>>>

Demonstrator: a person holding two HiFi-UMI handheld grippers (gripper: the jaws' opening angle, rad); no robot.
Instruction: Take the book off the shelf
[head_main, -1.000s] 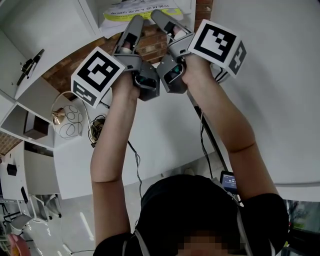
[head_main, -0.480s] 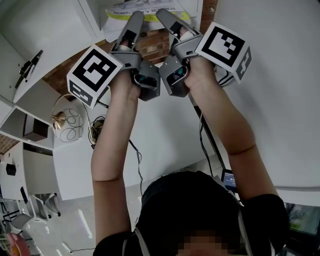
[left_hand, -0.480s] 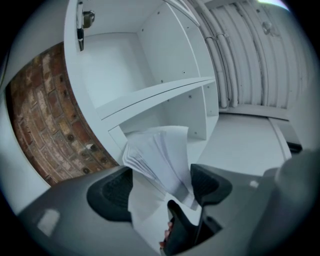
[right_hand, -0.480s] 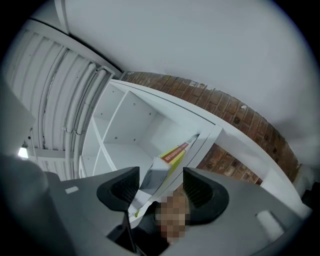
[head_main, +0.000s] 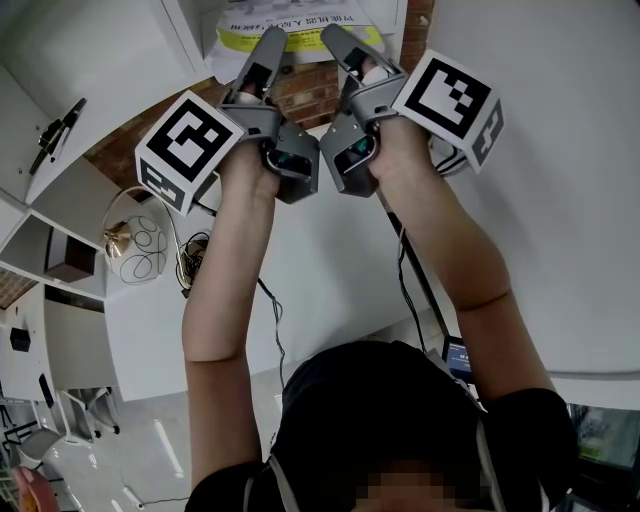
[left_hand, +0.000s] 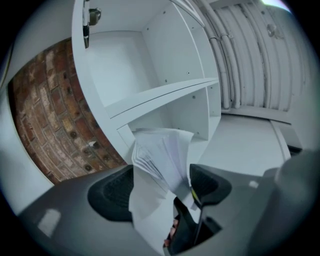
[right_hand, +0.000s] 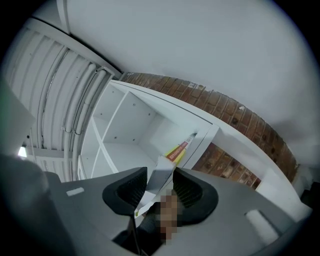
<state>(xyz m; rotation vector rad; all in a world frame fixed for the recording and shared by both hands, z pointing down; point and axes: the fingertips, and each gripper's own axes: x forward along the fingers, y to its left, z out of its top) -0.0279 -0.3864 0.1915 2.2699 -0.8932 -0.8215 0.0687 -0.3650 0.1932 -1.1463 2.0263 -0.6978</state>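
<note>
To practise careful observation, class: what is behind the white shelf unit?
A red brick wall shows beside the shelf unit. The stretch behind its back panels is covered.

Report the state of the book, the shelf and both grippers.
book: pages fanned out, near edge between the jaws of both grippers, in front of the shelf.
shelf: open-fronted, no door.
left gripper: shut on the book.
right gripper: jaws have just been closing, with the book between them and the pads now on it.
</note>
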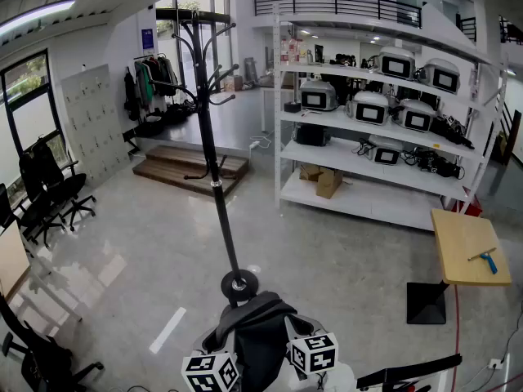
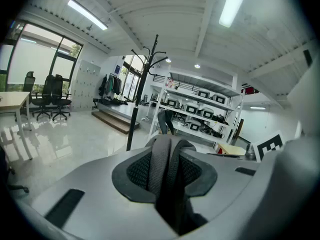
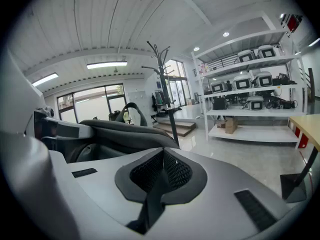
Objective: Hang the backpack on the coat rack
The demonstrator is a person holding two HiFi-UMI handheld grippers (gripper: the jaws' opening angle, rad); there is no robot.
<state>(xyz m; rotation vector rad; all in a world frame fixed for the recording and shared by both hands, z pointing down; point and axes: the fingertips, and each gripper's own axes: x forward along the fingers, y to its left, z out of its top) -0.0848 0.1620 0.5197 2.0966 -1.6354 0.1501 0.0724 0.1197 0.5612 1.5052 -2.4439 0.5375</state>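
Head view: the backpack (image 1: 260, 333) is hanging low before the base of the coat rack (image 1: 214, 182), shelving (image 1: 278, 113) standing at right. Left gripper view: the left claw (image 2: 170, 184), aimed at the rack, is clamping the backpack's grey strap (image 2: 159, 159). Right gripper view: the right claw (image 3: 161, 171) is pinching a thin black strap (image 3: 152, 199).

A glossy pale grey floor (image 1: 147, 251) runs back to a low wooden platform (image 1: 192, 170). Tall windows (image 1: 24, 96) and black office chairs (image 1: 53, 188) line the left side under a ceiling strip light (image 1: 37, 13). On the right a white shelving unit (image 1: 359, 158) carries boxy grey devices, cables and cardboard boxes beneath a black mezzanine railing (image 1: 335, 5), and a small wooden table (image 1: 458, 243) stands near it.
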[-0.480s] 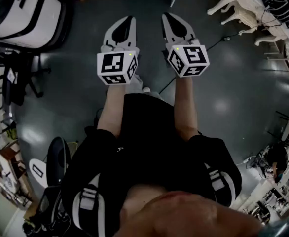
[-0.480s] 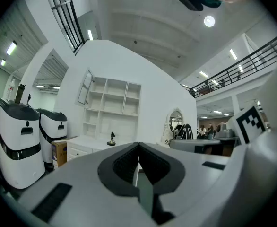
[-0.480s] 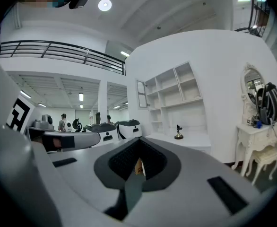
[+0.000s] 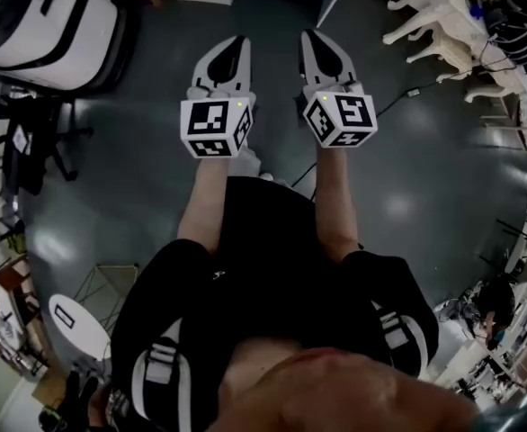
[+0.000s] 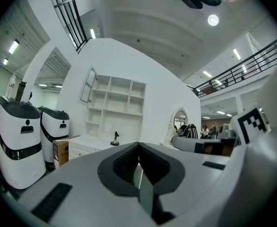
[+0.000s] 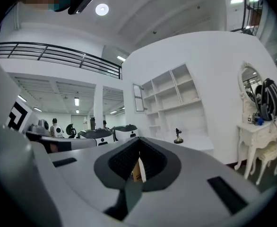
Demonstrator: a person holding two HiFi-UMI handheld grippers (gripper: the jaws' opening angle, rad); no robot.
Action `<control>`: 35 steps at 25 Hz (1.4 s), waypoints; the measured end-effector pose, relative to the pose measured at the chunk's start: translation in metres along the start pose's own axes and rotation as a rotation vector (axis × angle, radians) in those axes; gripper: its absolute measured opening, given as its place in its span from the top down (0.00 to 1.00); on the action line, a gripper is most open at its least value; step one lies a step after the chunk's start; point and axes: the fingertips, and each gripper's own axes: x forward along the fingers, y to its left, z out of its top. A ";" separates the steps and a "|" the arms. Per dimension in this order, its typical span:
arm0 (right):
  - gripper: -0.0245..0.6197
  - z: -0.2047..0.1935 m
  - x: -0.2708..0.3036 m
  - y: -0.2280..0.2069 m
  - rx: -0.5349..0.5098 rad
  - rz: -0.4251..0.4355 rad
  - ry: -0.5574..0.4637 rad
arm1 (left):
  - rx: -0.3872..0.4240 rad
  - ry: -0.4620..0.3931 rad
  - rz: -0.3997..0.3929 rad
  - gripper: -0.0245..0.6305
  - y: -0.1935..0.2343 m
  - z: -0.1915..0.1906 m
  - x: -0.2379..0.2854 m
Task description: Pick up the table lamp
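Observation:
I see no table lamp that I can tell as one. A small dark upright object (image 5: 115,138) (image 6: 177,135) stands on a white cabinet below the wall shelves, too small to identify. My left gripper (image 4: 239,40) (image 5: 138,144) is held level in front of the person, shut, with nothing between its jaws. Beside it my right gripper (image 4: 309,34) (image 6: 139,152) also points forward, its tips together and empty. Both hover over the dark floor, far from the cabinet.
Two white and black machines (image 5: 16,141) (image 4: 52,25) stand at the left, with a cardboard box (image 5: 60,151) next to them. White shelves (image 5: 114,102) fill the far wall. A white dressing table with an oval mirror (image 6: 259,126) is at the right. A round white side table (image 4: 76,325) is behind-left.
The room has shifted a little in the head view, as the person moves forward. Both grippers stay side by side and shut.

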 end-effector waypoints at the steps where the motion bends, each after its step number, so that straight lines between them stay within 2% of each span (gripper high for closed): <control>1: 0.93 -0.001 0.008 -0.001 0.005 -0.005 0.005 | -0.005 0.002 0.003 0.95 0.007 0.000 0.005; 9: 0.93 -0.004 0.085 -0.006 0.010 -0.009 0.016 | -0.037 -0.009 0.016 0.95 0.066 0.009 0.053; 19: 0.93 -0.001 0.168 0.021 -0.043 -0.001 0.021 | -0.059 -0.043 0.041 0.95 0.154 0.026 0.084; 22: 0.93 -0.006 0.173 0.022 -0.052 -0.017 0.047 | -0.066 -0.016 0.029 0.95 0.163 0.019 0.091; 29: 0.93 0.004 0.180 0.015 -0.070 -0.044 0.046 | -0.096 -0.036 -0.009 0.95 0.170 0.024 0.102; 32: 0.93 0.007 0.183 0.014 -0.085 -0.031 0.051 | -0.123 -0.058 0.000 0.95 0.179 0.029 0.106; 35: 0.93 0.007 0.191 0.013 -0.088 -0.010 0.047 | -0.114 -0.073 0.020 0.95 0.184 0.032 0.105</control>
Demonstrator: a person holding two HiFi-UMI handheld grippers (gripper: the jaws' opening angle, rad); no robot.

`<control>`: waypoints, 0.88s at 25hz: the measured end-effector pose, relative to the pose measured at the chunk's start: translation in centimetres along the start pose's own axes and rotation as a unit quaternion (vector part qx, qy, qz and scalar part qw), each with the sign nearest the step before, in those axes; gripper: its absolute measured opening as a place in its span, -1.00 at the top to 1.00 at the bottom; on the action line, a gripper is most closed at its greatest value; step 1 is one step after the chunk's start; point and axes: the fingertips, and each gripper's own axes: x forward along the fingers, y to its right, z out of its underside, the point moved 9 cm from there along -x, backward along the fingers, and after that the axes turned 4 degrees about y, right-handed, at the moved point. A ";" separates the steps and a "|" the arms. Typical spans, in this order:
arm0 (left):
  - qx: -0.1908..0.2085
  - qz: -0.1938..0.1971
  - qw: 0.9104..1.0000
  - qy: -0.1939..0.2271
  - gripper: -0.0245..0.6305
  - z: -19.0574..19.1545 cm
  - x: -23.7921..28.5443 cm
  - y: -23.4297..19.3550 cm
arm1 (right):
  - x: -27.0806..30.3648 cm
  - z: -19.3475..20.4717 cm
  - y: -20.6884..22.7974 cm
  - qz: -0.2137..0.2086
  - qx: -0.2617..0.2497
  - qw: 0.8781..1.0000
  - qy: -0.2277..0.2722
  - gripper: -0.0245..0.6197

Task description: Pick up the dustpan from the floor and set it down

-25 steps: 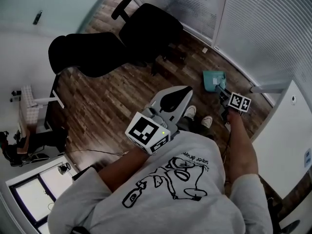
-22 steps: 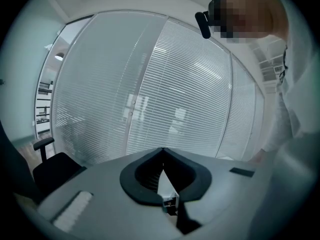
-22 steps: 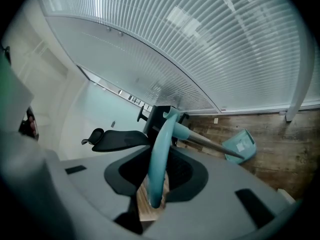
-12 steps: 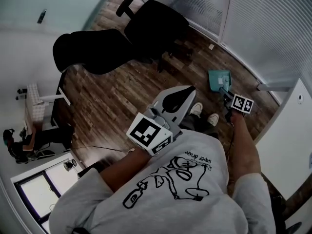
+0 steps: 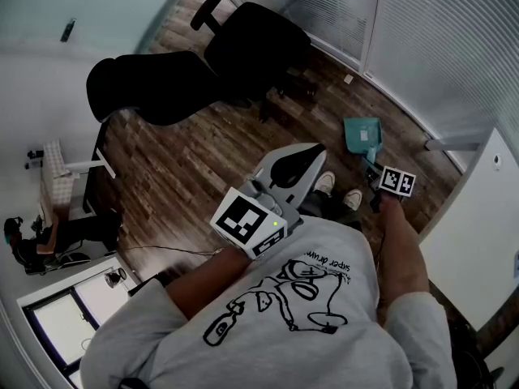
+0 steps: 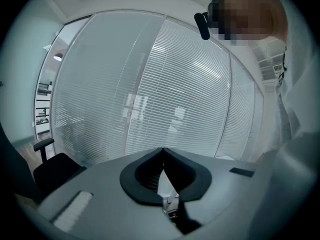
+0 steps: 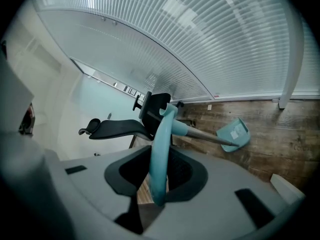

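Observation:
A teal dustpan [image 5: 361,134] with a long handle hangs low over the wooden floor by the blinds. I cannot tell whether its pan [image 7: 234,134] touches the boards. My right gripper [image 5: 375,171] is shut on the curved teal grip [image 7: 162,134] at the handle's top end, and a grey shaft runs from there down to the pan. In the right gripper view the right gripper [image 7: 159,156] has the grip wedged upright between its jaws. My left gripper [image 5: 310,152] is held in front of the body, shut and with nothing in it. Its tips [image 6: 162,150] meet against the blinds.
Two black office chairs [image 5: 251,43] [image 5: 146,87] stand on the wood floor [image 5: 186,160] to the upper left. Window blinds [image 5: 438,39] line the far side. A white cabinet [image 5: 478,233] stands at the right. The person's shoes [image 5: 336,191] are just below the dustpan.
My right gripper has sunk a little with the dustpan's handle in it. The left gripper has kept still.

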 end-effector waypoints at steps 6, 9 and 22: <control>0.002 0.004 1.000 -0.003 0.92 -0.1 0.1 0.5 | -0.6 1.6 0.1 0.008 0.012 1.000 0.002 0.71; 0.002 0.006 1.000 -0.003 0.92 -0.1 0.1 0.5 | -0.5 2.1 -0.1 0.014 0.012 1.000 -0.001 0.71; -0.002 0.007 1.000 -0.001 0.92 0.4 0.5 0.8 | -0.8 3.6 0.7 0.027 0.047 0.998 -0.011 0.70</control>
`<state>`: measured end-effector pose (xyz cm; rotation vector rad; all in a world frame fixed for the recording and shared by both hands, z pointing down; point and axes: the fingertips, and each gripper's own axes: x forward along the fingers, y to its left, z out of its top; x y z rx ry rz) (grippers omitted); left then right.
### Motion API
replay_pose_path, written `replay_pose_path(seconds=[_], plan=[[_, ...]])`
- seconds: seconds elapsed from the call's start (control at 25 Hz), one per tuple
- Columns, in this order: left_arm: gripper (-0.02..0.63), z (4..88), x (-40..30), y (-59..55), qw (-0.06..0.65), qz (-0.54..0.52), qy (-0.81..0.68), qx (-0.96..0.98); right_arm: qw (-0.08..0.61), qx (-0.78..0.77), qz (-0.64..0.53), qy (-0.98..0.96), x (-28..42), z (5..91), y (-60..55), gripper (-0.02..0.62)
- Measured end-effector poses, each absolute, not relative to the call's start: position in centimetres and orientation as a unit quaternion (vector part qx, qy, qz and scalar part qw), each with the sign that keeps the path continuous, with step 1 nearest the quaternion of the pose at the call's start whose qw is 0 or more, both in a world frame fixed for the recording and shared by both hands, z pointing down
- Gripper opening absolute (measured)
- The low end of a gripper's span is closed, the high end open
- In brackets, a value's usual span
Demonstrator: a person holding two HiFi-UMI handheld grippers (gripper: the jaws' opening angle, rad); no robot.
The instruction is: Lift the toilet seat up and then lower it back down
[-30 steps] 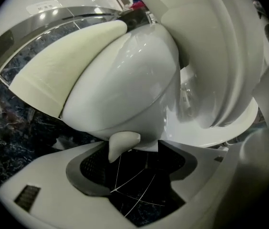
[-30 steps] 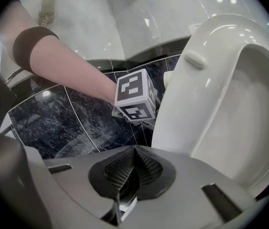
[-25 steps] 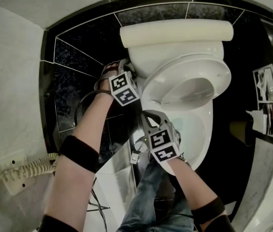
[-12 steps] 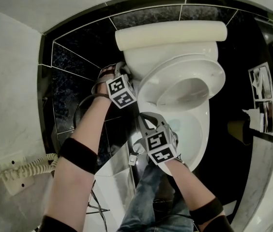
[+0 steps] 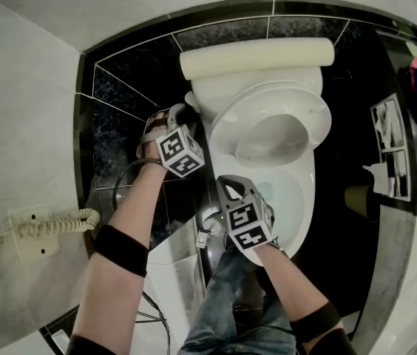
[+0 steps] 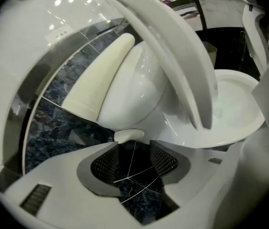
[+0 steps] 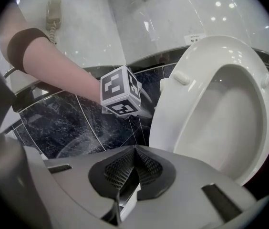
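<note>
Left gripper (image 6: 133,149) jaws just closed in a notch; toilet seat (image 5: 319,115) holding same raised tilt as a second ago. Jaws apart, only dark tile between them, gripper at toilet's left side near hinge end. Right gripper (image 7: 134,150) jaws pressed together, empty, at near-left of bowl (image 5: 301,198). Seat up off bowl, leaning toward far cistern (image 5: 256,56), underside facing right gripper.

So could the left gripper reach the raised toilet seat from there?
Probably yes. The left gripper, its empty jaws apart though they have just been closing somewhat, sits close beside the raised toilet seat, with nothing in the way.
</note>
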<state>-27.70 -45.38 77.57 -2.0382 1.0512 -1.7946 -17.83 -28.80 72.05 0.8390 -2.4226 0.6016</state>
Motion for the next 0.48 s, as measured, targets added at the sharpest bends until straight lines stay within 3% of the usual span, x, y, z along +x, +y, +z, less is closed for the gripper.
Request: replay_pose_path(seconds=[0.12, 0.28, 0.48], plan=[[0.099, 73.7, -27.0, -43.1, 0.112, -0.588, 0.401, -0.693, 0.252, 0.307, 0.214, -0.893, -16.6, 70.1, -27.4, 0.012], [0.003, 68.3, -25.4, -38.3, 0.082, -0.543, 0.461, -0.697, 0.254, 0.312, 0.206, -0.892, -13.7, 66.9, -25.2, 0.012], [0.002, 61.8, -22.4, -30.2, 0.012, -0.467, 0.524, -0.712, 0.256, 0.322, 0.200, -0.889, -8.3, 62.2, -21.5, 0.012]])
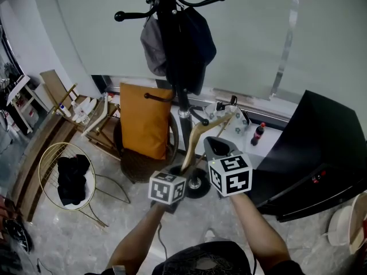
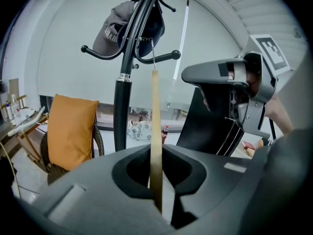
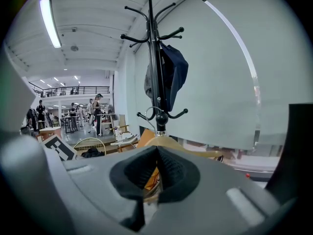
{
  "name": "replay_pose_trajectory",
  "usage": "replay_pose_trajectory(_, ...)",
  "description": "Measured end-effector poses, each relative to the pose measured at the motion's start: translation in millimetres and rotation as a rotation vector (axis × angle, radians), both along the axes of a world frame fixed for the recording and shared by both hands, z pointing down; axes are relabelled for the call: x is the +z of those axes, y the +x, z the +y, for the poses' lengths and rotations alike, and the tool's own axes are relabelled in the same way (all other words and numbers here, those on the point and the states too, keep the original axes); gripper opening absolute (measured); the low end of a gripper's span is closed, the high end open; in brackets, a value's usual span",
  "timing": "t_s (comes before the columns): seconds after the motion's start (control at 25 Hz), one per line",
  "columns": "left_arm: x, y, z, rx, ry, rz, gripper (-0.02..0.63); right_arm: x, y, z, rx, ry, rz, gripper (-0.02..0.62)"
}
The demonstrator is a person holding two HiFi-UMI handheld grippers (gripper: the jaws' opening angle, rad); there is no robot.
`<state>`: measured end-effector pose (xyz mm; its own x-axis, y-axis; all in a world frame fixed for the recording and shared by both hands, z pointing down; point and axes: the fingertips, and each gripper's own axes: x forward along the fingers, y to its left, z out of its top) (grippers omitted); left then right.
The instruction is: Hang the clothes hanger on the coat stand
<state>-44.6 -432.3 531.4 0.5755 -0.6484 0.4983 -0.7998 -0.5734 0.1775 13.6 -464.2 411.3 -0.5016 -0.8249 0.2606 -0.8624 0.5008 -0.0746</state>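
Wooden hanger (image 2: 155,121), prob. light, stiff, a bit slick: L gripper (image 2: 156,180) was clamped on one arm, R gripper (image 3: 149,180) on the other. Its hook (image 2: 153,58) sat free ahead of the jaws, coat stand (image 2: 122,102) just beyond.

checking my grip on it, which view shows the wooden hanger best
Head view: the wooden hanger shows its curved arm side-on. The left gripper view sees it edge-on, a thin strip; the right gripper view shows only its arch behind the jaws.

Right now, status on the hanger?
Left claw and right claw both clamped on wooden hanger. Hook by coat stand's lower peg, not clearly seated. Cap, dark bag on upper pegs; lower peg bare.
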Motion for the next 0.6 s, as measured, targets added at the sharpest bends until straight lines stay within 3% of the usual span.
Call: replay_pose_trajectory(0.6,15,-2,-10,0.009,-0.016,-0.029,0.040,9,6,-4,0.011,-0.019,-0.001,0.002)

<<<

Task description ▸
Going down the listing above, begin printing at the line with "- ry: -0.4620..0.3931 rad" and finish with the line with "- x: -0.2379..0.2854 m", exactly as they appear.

Answer space ▸
  - ry: -0.4620..0.3931 rad
  - rz: -0.3997..0.3929 rad
  - gripper: -0.0245..0.6305
  - y: -0.1935..0.2343 m
  - z: -0.1915..0.1906 m
  - x: -0.2379..0.2854 m

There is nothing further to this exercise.